Nearly one-half (46%) of bank customers are open to using robo-advice for banking services, according to a new report on the banking industry by Accenture. Consumers in the U.S. are slightly more open to robo-advice (46%) than Canadian consumers (43%).
The report, titled “Banking on Value: Rewards, Robo-Advice and Relevance,” is based on a survey of more than 4,000 retail bank customers in the United States and Canada, and is the most recent report in Accenture’s multi-year research on consumer banking attitudes and behaviors.
The report said that 79% of consumers welcome robo-advice from banks to determine how to allocate investments, what type of bank account to open (74%) and for retirement planning (69%).
This year’s survey found that speed and convenience (50%) and lower costs (29%) were cited by respondents as the primary benefits of robo-advice, with millennials and mass-affluent consumers expressing the most interest in the service.
The survey found that consumers are increasingly willing to bank with non-traditional players, closing the gap with those switching to large regional or national banks. Eleven percent of North American consumers (11% in U.S. vs. nine percent in Canada) switched banks in the past year. Among those respondents who have switched, 33% joined a non-traditional provider (online-only bank, payments providers, retailer or insurer), versus 23% who switched to a large regional or national bank.
Of those who switched, 15% of consumers ages 55+ joined an online-only bank, up from only five percent who said they did the same a year ago. Millennial switchers increased the move to online-only or payments providers from 24% in 2015 to 27% this year. Consumers ages 35-54 had a reverse trend; 30% moved to online-only or payments providers in 2015, down to 24% in 2016.

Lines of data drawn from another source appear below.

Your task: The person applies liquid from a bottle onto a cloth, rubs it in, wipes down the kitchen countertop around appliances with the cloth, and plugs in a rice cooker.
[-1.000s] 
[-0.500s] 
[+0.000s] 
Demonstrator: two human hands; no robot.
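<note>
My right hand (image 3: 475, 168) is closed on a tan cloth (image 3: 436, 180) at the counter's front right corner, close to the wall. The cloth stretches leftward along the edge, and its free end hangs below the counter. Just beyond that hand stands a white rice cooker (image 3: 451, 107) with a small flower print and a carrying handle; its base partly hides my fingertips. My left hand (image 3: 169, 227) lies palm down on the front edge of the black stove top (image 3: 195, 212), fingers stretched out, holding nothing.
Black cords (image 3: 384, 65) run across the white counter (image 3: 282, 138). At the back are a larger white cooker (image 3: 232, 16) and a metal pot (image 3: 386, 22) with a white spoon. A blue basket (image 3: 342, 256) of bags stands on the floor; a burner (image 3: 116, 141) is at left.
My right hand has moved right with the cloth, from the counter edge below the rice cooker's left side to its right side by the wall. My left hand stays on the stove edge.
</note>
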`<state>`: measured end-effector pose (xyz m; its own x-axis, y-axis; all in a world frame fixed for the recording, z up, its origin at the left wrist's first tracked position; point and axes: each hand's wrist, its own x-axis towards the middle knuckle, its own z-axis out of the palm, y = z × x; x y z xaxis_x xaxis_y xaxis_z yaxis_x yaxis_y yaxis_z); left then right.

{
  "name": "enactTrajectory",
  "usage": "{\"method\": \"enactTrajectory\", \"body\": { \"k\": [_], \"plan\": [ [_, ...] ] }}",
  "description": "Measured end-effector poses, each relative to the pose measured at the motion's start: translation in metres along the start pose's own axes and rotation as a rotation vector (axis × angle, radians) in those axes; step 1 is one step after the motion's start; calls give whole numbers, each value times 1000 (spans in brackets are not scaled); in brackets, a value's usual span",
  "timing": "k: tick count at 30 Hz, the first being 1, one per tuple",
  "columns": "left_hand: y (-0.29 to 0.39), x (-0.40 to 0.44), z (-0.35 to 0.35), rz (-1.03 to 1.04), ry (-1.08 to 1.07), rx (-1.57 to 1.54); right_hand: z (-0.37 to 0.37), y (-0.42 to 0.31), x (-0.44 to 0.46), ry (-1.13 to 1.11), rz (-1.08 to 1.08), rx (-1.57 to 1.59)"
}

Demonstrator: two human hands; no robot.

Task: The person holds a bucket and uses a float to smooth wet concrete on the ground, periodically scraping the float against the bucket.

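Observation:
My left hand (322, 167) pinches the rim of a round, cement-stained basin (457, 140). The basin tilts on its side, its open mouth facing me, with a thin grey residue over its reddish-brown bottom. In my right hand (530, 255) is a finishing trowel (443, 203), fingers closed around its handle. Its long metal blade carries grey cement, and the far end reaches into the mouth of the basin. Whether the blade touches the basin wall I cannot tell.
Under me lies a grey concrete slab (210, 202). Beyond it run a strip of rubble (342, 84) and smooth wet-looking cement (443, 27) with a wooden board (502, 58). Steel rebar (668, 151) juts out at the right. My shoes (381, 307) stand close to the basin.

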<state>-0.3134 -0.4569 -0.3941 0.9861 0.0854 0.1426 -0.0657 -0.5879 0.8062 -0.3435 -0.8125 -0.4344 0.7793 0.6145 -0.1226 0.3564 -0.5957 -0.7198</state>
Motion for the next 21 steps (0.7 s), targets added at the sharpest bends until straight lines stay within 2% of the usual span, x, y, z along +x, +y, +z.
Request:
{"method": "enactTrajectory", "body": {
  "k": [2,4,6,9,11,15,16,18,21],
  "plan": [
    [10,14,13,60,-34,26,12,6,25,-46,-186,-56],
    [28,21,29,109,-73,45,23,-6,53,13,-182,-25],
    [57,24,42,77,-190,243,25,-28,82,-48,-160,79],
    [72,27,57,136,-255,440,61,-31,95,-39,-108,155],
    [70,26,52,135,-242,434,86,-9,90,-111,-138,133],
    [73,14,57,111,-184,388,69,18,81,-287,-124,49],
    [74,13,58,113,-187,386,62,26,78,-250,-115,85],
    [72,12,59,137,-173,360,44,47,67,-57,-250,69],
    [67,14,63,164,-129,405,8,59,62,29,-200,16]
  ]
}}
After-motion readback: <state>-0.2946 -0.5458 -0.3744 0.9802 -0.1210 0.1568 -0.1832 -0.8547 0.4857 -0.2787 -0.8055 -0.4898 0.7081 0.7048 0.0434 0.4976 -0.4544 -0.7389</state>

One-fourth of consumers in the U.S. said they would consider switching to a bank with no branch locations, up three percentage points from last year. Among Canadians, 23% would consider switching to a branchless bank, which is up eight percentage points from last year. Across North America, 26% of Millennials would consider switching to a branchless bank (up three percentage points from last year), and 34% of mass affluent consumers would do so, up ten percentage points from 2015.
While nearly one-quarter of North American consumers would consider switching to a branchless bank, the survey found that the branch remains popular. Today, one-fourth of survey respondents use the branch at least weekly, and it remains the second most preferred channel, after online.
By a wide margin, those who use the branch prefer “full service branches,” which include extended office hours and full sales support, over all other formats (61%). However, 19% of Millennials prefer “light branches” – highly automated with videoconferencing access to remote specialists.
According to the survey, the vast majority (87%) of consumers say that they will use the branch in the future. Respondents said they anticipate using the branch two years from now because “I trust my bank more when speaking to someone in person” (49%), and “I receive more value from my bank when speaking to someone in person” (47%).
Nearly one-fourth (23%) of respondents have experienced at least one incident of their financial data being hacked online over the past two years, including 25% in the U.S. and only 16% in Canada.
Despite this, consumers are willing to share their data in order to receive better service from their bank. Nearly two-thirds (63%) of respondents are willing to give their banks direct access to personal information, such as mortgage, credit card and student loan data, so their bank can use it to present them with suitable products and services.
Respondents want banks to use their data to provide access to lower prices, faster service (such as rapid loan approval), more relevant advice, and personalized offers based on location.